## [Dataset entries]

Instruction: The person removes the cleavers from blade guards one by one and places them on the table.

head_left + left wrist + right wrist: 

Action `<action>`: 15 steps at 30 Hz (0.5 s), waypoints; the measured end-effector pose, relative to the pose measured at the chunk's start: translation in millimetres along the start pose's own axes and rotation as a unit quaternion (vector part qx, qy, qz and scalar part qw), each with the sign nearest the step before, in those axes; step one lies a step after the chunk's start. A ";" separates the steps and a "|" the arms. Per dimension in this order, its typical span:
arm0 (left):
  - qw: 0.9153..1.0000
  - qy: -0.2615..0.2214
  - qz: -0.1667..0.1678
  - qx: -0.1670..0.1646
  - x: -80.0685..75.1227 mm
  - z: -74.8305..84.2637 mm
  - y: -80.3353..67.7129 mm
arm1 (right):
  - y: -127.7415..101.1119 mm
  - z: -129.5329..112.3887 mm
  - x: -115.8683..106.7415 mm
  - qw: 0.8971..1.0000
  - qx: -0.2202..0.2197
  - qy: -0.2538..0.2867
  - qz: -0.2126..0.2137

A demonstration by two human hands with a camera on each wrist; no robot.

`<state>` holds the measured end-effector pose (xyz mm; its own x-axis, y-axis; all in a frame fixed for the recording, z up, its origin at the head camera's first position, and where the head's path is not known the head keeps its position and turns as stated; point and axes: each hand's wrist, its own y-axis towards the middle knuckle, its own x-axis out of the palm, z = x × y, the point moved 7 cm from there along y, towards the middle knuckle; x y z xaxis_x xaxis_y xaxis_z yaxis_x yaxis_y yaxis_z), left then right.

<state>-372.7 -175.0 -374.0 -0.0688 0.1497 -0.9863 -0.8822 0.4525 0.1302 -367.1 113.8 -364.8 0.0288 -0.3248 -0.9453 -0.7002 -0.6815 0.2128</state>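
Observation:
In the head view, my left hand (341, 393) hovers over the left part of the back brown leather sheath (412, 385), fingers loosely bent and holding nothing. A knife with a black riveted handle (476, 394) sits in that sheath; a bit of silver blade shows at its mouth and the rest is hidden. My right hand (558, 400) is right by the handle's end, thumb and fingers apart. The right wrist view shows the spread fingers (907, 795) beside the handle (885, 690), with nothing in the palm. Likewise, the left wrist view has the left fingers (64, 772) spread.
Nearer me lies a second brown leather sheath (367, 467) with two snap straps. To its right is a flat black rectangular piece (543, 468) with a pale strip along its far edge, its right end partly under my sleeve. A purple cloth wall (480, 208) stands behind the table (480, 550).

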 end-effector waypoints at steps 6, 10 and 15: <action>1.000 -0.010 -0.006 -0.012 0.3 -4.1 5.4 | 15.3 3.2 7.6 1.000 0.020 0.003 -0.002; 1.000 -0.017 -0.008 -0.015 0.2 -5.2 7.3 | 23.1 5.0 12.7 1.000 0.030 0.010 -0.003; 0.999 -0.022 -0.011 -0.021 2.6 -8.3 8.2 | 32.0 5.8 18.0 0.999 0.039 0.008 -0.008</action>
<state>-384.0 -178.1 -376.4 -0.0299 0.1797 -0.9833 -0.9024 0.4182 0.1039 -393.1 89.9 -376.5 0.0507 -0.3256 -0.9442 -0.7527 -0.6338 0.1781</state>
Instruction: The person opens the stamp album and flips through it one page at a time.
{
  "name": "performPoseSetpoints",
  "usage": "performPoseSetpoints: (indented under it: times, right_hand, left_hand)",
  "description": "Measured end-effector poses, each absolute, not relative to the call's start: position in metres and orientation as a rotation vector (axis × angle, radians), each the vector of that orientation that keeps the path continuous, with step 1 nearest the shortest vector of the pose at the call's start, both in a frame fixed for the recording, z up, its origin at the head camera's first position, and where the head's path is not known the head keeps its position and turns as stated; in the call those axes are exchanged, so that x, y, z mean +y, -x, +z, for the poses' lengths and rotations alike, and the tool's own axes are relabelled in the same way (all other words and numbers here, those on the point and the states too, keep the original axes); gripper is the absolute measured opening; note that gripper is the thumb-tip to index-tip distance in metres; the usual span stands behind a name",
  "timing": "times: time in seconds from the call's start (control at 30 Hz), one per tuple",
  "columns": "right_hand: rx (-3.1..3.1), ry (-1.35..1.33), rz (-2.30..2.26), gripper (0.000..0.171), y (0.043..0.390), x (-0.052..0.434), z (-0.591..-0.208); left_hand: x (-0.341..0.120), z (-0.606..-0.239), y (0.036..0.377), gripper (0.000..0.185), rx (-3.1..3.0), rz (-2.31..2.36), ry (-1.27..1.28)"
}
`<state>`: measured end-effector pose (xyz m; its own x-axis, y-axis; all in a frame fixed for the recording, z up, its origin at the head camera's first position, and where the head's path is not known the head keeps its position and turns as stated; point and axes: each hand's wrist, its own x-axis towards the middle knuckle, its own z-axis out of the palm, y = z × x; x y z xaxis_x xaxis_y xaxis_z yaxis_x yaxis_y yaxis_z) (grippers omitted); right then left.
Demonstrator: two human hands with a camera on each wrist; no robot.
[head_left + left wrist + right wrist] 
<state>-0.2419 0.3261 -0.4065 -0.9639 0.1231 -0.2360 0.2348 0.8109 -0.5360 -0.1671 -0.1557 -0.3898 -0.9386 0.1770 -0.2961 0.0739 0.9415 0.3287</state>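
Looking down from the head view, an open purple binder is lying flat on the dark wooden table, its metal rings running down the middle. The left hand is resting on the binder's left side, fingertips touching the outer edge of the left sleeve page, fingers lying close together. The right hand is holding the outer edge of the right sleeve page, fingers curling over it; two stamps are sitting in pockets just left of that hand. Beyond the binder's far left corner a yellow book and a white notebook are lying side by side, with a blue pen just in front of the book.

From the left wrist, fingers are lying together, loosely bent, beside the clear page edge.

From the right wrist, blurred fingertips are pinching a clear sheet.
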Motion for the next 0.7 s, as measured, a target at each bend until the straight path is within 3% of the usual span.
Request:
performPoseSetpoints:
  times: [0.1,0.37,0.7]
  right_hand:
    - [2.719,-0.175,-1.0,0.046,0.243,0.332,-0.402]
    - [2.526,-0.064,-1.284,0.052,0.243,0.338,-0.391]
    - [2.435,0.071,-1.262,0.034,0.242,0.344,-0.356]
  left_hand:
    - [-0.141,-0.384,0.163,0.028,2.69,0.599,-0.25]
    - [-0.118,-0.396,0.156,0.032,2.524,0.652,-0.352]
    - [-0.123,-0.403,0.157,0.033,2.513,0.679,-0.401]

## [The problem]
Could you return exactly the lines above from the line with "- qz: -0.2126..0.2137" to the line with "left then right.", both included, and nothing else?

## [Task output]
  - qz: -0.2126..0.2137

A demonstration by two human hands with a camera on each wrist; no robot.

`<state>` holds the measured end-effector pose (xyz mm; its own x-axis, y-axis; all in a frame fixed for the recording, z up, its origin at the head camera's first position, and where the head's path is not known the head keeps its position and turns as stated; point and axes: each hand's wrist, its own y-axis towards the middle knuckle, its own x-axis out of the palm, z = x × y, the point moved 7 cm from there along y, towards the middle knuckle; x y z xaxis_x xaxis_y xaxis_z yaxis_x yaxis_y yaxis_z), left then right.

What appears above is the full answer.